- Exercise details -
Restate verbatim the span of lines below between the line with "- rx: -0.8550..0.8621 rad" and the line with "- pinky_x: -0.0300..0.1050", including those two lines, and only that span.

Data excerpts
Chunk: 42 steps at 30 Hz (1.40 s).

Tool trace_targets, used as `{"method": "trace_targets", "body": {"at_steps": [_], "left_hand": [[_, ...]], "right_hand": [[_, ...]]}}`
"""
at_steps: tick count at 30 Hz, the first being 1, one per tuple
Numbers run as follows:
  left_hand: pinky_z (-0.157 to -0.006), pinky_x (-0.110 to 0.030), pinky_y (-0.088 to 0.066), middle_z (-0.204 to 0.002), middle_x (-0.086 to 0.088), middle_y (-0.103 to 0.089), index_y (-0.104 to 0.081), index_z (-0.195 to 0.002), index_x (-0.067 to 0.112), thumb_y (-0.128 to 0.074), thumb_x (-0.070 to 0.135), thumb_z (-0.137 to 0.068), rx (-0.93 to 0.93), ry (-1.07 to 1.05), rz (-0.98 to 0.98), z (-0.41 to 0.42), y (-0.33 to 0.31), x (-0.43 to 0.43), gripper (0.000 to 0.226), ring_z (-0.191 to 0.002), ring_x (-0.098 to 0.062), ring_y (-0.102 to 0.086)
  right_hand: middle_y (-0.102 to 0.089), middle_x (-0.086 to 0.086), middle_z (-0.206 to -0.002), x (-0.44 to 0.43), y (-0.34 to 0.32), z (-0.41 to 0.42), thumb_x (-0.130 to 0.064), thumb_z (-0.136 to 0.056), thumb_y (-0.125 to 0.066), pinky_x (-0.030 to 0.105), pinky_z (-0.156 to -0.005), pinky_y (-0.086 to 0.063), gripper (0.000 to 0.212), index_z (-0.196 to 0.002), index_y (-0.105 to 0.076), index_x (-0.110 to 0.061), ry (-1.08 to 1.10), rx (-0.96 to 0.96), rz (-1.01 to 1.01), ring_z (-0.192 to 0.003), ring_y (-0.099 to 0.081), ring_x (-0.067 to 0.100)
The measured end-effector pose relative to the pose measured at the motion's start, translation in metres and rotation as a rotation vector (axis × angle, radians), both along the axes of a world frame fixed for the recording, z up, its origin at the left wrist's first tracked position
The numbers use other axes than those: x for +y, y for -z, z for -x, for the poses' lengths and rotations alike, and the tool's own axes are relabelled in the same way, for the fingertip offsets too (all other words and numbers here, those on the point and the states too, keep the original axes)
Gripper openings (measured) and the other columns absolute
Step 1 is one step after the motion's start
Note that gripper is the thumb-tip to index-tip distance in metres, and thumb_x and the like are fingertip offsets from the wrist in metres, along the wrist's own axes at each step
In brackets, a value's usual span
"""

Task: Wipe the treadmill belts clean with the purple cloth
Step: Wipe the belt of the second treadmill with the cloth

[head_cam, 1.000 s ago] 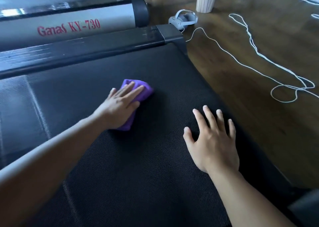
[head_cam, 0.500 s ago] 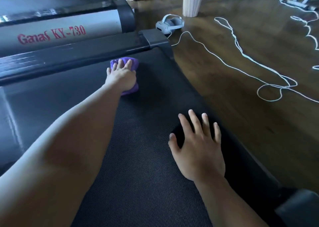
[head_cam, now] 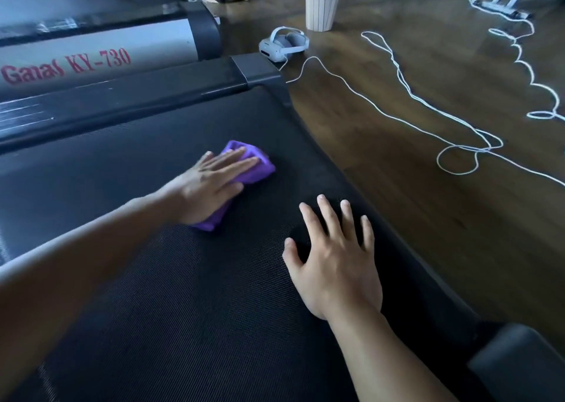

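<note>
The black textured treadmill belt (head_cam: 189, 310) fills the lower left of the view. A folded purple cloth (head_cam: 255, 169) lies on it in the upper middle. My left hand (head_cam: 211, 184) presses flat on the cloth with straight fingers, covering most of it. My right hand (head_cam: 333, 258) rests flat on the belt near its right edge, fingers spread and holding nothing.
A dark side rail (head_cam: 122, 96) and a grey second treadmill marked "Ganas KY-730" (head_cam: 67, 65) lie beyond the belt. On the wooden floor to the right are a white headset (head_cam: 282, 44), a ribbed bin (head_cam: 322, 2) and looping white cables (head_cam: 458, 154).
My left hand pushed the cloth up to the rail at the belt's far end, then slid it back toward me and to the right. My right hand stayed planted on the belt.
</note>
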<state>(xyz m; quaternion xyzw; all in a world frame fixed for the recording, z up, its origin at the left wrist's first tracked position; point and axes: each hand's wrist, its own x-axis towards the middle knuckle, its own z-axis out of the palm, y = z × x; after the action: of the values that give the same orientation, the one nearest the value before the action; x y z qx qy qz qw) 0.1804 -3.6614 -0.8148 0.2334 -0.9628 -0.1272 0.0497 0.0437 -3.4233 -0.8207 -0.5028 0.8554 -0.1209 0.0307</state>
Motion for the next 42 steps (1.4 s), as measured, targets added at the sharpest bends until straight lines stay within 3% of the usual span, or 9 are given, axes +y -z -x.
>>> {"method": "trace_targets", "body": {"at_steps": [4, 7, 11, 21, 29, 33, 42], "left_hand": [[-0.119, -0.041, -0.003, -0.161, -0.002, -0.015, -0.025, -0.151, 0.032, -0.04, 0.031, -0.102, 0.018, -0.248, 0.018, 0.004, 0.002, -0.047, 0.051, -0.148, -0.014, -0.009], [-0.117, -0.049, -0.009, -0.16, -0.008, -0.017, -0.027, -0.151, 0.024, -0.034, 0.028, -0.102, 0.001, -0.467, 0.046, 0.039, 0.0, -0.076, 0.05, -0.147, -0.024, -0.015], [-0.117, -0.051, -0.009, -0.159, -0.011, -0.015, -0.022, -0.149, 0.024, -0.026, 0.035, -0.098, -0.068, -0.6, 0.033, 0.085, 0.0, -0.09, 0.053, -0.145, -0.033, -0.016], [-0.121, -0.04, 0.001, -0.162, 0.003, -0.007, -0.019, -0.151, 0.037, -0.034, 0.034, -0.103, 0.001, -0.123, -0.003, 0.11, -0.001, -0.021, 0.051, -0.149, -0.012, 0.0], [-0.12, -0.04, -0.001, -0.162, -0.002, -0.009, -0.021, -0.152, 0.032, -0.039, 0.032, -0.103, 0.012, -0.025, 0.006, 0.087, -0.001, 0.046, 0.052, -0.149, -0.017, -0.004], [-0.12, -0.037, 0.0, -0.162, 0.0, -0.008, -0.02, -0.152, 0.034, -0.038, 0.034, -0.102, 0.002, -0.025, 0.018, 0.072, 0.0, 0.09, 0.053, -0.149, -0.018, -0.004], [-0.121, -0.04, 0.0, -0.161, 0.006, -0.001, -0.013, -0.152, 0.039, -0.021, 0.048, -0.096, -0.082, 0.152, -0.001, 0.006, -0.009, 0.221, 0.058, -0.149, -0.012, 0.004]], "right_hand": [[-0.024, -0.002, -0.163, 0.002, 0.0, 0.0, -0.06, -0.092, -0.027, 0.053, -0.121, -0.01, 0.068, -0.152, -0.034, -0.03, -0.007, -0.003, 0.022, -0.151, -0.016, 0.028], [-0.026, 0.0, -0.162, 0.002, -0.001, 0.0, -0.059, -0.093, -0.029, 0.054, -0.121, -0.011, 0.067, -0.152, -0.036, -0.028, -0.011, -0.005, 0.027, -0.151, -0.017, 0.029], [-0.001, -0.005, -0.166, 0.003, -0.002, 0.003, -0.06, -0.096, -0.023, 0.049, -0.121, 0.007, 0.066, -0.156, -0.014, -0.034, -0.039, -0.064, -0.001, -0.153, 0.009, 0.023], [-0.007, -0.004, -0.166, 0.004, -0.004, 0.003, -0.059, -0.096, -0.028, 0.049, -0.122, 0.007, 0.065, -0.155, -0.02, -0.031, -0.034, -0.086, 0.035, -0.153, 0.005, 0.025], [-0.03, 0.001, -0.16, 0.015, -0.009, 0.006, -0.044, -0.094, -0.047, 0.042, -0.124, -0.004, 0.057, -0.146, -0.042, -0.02, -0.035, -0.181, 0.11, -0.151, -0.014, 0.022], [-0.023, -0.001, -0.163, 0.053, -0.014, 0.006, -0.042, -0.097, -0.046, 0.036, -0.123, -0.003, 0.056, -0.148, -0.039, -0.022, -0.042, -0.202, 0.07, -0.152, -0.012, 0.019], [-0.021, -0.002, -0.164, 0.158, -0.03, 0.002, -0.044, -0.097, -0.045, 0.043, -0.123, -0.01, 0.058, -0.15, -0.036, -0.023, 0.076, -0.143, -0.097, -0.151, -0.014, 0.024]]}}
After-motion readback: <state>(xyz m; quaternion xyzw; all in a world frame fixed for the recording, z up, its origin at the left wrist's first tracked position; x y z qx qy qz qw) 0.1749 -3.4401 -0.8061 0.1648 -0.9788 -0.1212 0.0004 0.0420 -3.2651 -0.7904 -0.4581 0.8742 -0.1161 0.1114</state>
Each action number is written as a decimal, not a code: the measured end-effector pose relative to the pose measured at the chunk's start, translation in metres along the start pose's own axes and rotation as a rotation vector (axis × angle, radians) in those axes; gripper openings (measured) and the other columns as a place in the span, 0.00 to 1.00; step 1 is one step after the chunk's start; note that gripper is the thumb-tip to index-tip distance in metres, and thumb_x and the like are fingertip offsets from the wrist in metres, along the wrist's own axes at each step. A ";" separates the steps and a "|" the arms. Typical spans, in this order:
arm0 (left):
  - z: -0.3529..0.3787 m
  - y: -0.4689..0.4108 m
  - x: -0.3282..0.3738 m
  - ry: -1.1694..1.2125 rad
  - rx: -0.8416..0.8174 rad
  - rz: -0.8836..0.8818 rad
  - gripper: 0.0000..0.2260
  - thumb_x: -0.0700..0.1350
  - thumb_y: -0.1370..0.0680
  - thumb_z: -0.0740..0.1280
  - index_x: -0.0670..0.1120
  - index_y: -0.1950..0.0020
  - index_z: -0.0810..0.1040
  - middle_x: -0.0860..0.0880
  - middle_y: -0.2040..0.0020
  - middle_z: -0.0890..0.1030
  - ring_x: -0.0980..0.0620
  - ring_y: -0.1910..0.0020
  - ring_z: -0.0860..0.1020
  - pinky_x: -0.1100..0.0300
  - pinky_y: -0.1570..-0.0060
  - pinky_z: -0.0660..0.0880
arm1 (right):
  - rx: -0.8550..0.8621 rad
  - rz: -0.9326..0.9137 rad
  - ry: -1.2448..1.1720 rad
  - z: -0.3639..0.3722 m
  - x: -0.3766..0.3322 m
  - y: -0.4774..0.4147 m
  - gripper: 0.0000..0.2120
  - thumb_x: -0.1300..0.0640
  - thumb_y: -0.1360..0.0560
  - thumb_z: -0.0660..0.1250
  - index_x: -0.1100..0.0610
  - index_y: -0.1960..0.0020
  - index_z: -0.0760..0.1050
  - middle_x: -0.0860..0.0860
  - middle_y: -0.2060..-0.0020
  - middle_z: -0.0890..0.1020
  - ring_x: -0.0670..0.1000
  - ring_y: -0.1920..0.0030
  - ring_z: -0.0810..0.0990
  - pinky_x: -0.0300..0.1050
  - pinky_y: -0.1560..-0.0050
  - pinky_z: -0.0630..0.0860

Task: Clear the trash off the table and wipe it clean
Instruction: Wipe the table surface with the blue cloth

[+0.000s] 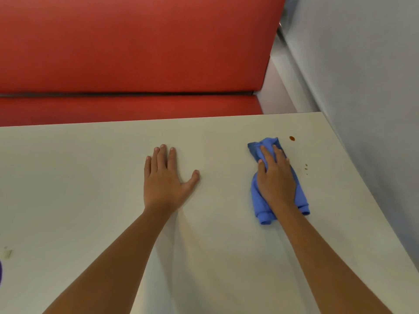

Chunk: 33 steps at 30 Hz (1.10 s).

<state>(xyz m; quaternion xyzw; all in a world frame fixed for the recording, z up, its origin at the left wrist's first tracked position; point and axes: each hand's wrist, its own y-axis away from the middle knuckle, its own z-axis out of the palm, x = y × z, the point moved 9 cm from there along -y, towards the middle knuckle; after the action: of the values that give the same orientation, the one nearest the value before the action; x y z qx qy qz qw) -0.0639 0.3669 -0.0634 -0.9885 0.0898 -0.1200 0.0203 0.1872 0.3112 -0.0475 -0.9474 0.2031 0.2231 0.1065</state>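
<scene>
A crumpled blue cloth point(258, 200) lies on the pale table point(90, 177) toward its right side. My right hand point(275, 177) presses down on the cloth with fingers stretched forward over it. My left hand point(164, 177) rests flat on the bare tabletop near the middle, fingers straight and thumb spread. A reddish-brown sauce spot point(292, 138) sits just beyond the cloth's far right corner. Small brown specks point(306, 167) dot the table to the right of my right hand.
A red bench seat point(136, 107) with a red backrest point(136, 41) runs along the table's far edge. A grey wall point(362, 87) borders the right side. A small pale scrap point(8, 253) and a sliver of something purple point(0, 273) sit at the left edge.
</scene>
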 end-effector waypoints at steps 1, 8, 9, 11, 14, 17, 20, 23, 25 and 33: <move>0.000 0.000 0.000 -0.001 0.001 -0.001 0.42 0.70 0.31 0.42 0.45 0.24 0.52 0.45 0.23 0.51 0.48 0.24 0.46 0.54 0.27 0.41 | 0.003 -0.010 0.002 0.004 -0.008 0.007 0.19 0.57 0.20 0.54 0.52 0.29 0.64 0.55 0.27 0.61 0.56 0.27 0.58 0.52 0.29 0.60; -0.001 0.000 0.000 0.001 0.012 -0.001 0.42 0.69 0.31 0.43 0.45 0.24 0.54 0.44 0.23 0.53 0.47 0.24 0.49 0.53 0.27 0.43 | -0.018 -0.232 -0.034 0.019 -0.036 -0.013 0.19 0.59 0.23 0.54 0.58 0.34 0.72 0.60 0.34 0.72 0.61 0.34 0.69 0.51 0.35 0.66; -0.001 0.000 0.000 -0.001 0.007 0.003 0.42 0.69 0.31 0.43 0.45 0.24 0.54 0.44 0.23 0.53 0.47 0.24 0.48 0.53 0.27 0.42 | -0.025 -0.238 -0.034 0.016 -0.030 -0.023 0.18 0.59 0.22 0.55 0.58 0.34 0.71 0.59 0.33 0.70 0.60 0.33 0.69 0.49 0.35 0.65; -0.001 0.001 0.000 0.003 0.004 0.007 0.41 0.69 0.30 0.44 0.45 0.24 0.53 0.44 0.23 0.52 0.47 0.24 0.48 0.53 0.26 0.42 | -0.044 -0.212 -0.025 0.008 -0.012 -0.039 0.18 0.60 0.21 0.55 0.55 0.31 0.69 0.56 0.30 0.67 0.57 0.31 0.66 0.46 0.36 0.63; -0.001 0.001 0.000 0.006 0.000 0.008 0.39 0.68 0.29 0.46 0.45 0.24 0.53 0.44 0.23 0.52 0.48 0.24 0.47 0.53 0.26 0.42 | -0.051 -0.101 -0.025 -0.009 0.022 -0.051 0.19 0.59 0.20 0.54 0.52 0.30 0.66 0.53 0.29 0.65 0.54 0.31 0.65 0.47 0.39 0.66; -0.001 0.001 0.001 0.002 -0.001 0.008 0.40 0.69 0.29 0.44 0.45 0.24 0.53 0.44 0.23 0.52 0.47 0.24 0.47 0.52 0.26 0.43 | -0.029 -0.021 -0.037 -0.020 0.045 -0.043 0.19 0.59 0.20 0.54 0.52 0.30 0.65 0.53 0.29 0.64 0.55 0.31 0.65 0.48 0.40 0.68; 0.000 0.001 0.000 0.001 -0.008 0.010 0.41 0.69 0.30 0.44 0.45 0.24 0.53 0.44 0.23 0.52 0.47 0.24 0.47 0.52 0.26 0.43 | 0.012 0.041 -0.025 -0.022 0.048 -0.017 0.19 0.58 0.20 0.54 0.52 0.30 0.66 0.53 0.28 0.63 0.55 0.30 0.64 0.49 0.37 0.66; 0.000 0.000 -0.001 -0.008 -0.004 0.013 0.41 0.69 0.30 0.43 0.45 0.24 0.53 0.44 0.23 0.52 0.47 0.24 0.47 0.52 0.26 0.43 | 0.022 0.027 -0.017 -0.019 0.033 0.013 0.19 0.59 0.20 0.55 0.52 0.30 0.67 0.54 0.28 0.63 0.55 0.29 0.62 0.46 0.36 0.64; 0.000 0.000 0.000 -0.014 -0.007 0.018 0.42 0.70 0.30 0.42 0.45 0.24 0.53 0.44 0.23 0.52 0.46 0.24 0.47 0.52 0.26 0.43 | -0.017 -0.037 -0.023 -0.013 0.025 0.031 0.19 0.58 0.20 0.56 0.52 0.30 0.66 0.53 0.28 0.63 0.53 0.29 0.62 0.43 0.36 0.63; -0.001 0.002 0.002 0.005 -0.015 0.023 0.42 0.70 0.30 0.43 0.44 0.24 0.54 0.42 0.23 0.52 0.45 0.24 0.48 0.51 0.26 0.44 | -0.010 -0.108 -0.124 -0.054 0.095 0.042 0.18 0.58 0.21 0.56 0.50 0.32 0.69 0.48 0.30 0.68 0.49 0.31 0.67 0.42 0.33 0.64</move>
<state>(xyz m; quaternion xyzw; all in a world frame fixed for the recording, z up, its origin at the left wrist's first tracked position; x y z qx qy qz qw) -0.0621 0.3646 -0.0618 -0.9872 0.1019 -0.1216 0.0143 0.2673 0.2263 -0.0489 -0.9419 0.1437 0.2764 0.1258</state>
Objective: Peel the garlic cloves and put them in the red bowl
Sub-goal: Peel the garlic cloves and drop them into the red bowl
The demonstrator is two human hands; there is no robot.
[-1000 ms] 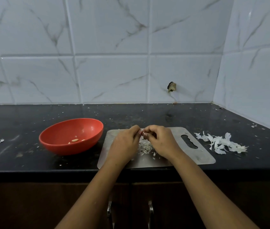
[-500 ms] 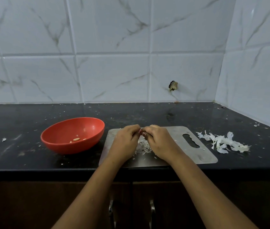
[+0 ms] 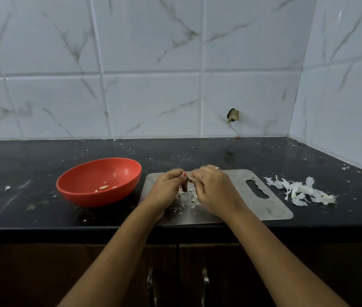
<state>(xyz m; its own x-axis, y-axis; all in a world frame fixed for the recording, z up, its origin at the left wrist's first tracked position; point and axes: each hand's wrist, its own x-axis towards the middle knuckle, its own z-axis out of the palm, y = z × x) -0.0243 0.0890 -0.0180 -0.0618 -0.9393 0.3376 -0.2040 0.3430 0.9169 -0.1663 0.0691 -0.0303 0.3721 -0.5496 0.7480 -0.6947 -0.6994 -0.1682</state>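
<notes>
Steel board [image 3: 270, 209] at the bench [image 3: 31, 165] front edge; above it I see left hand [image 3: 166, 189] and right hand [image 3: 215, 191] pinching one clove [image 3: 190, 178].

The view comes from a camera on the person's head. It faces forward and down, across the surface [image 3: 197, 156] to the tiled wall [image 3: 153, 96]. It sits near: the left hand [image 3: 166, 189] and right hand [image 3: 214, 189], reaching in from the bottom edge, meet about mid-frame. The wide lens curves the tile lines and takes in the corner [image 3: 296, 96] at right. Under the surface edge, what seem cabinet doors [image 3: 64, 273] show dimly.
</notes>
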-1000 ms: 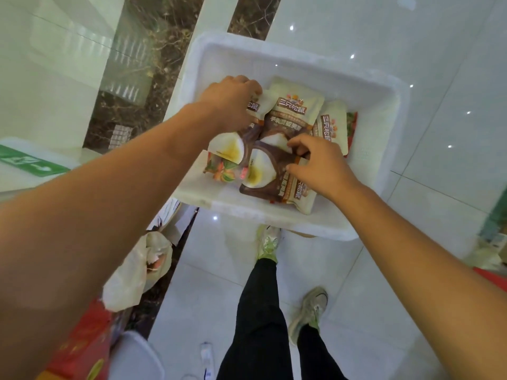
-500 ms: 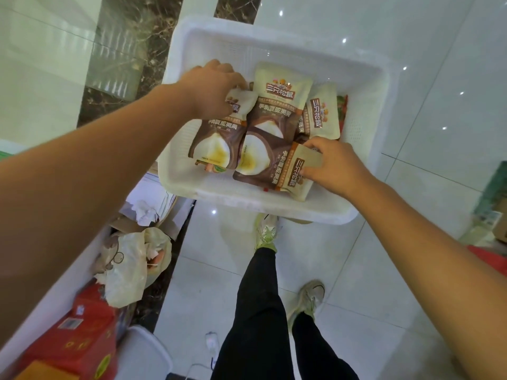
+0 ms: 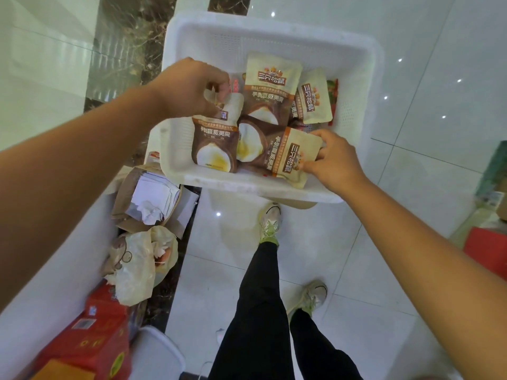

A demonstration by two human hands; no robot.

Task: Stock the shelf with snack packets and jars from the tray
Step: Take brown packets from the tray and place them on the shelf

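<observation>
**Head camera: two packets gripped, most of the stocking left to do**

Head camera looks down on a white plastic tray with perforated walls [image 3: 356, 78], lying at 12 o'clock beyond the person's feet. The left hand [image 3: 189, 89], at 11 o'clock, pinches the top edge of a brown-and-cream snack packet printed with a pale nut [image 3: 215, 144] on the tray's left side. I cannot tell whether that packet is clear of the tray floor. The right hand [image 3: 337, 160], at 1 o'clock, has fingers and thumb curled round the cream top end of a second brown-and-cream packet [image 3: 285, 157]. This one lies sideways against the near wall.

Between the hands, toward 12, a third packet of the same print [image 3: 271, 86] lies face up. A cream packet [image 3: 314, 97] sits just beside it at its 3 o'clock, and the edge of a red packet [image 3: 333, 94] shows past that. No jar is visible, and no shelf can be made out with certainty.

At 9 o'clock an open brown cardboard box of white papers [image 3: 148, 198] stands near the tray. A cream plastic bag [image 3: 137, 264] lies below it, and a red cardboard carton [image 3: 96, 338] sits at 7 o'clock.

As a judgement, this is the pick-up step. At least five packets are in the tray and none is seen placed, so nearly all the stocking remains.
</observation>
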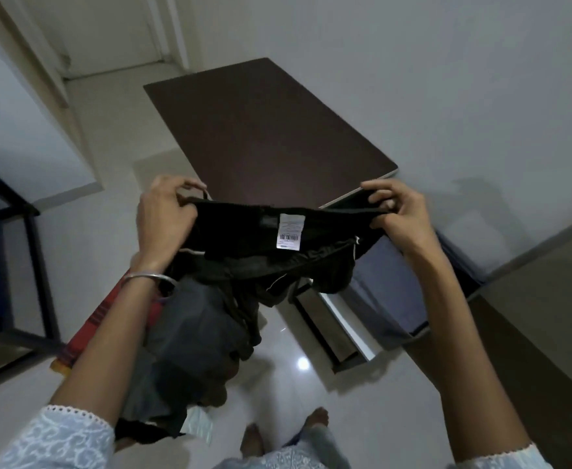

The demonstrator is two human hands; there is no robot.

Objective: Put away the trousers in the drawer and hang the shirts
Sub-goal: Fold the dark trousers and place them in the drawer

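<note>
- The left hand (pixel 166 216) is raised in front of the person. Its fingers curl over one end of the waistband of the black trousers (pixel 244 238) and pinch it. A metal bangle (pixel 149 277) sits on the wrist.
- The right hand (pixel 401 216) mirrors it, with thumb and fingertips pinching the other end. The waistband is stretched between the two hands, and a white label (pixel 289 231) faces the camera.
- The trouser legs hang bunched below the hands, beside grey clothes (pixel 189 333) and a red cloth (pixel 108 319) at the left forearm.
- The near corner of a dark cabinet top (pixel 271 130) lies just behind the right hand.
- Under the right forearm, what looks like an open drawer (pixel 342 319) holds blue-grey fabric.
- Glossy floor (pixel 294 384) lies open beside the drawer, and a black frame (pixel 37 252) stands well to the left.
</note>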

- Response to the task -
  - rx: -0.8550..0.8621 rad
  - rz: -0.9326..0.9137 rad
  - ry: -1.2448..1.1720 rad
  - z: -0.3639..0.3722 m
  - x: -0.3766..0.3322 m
  - y: -0.4774..0.4147 m
  - gripper: 0.0000..0.2120
  - thumb_x: -0.1300..0.0640
  - thumb_y: -0.1360..0.0560
  - thumb_z: -0.0660..0.1250
  - index_x: -0.1100..0.0610
  - index_y: -0.1960..0.0020
  - index_z: -0.0760..0.1050
  - middle_x: -0.0860..0.0860
  - middle_y: -0.2060..-0.0020
  - middle_z: -0.0890..0.1020
  - ring_x: -0.0670..0.1000
  - ring_y: -0.1920..0.0030
  - ring_z: -0.0810..0.0990
  - pinky_x: -0.0300..0.1050

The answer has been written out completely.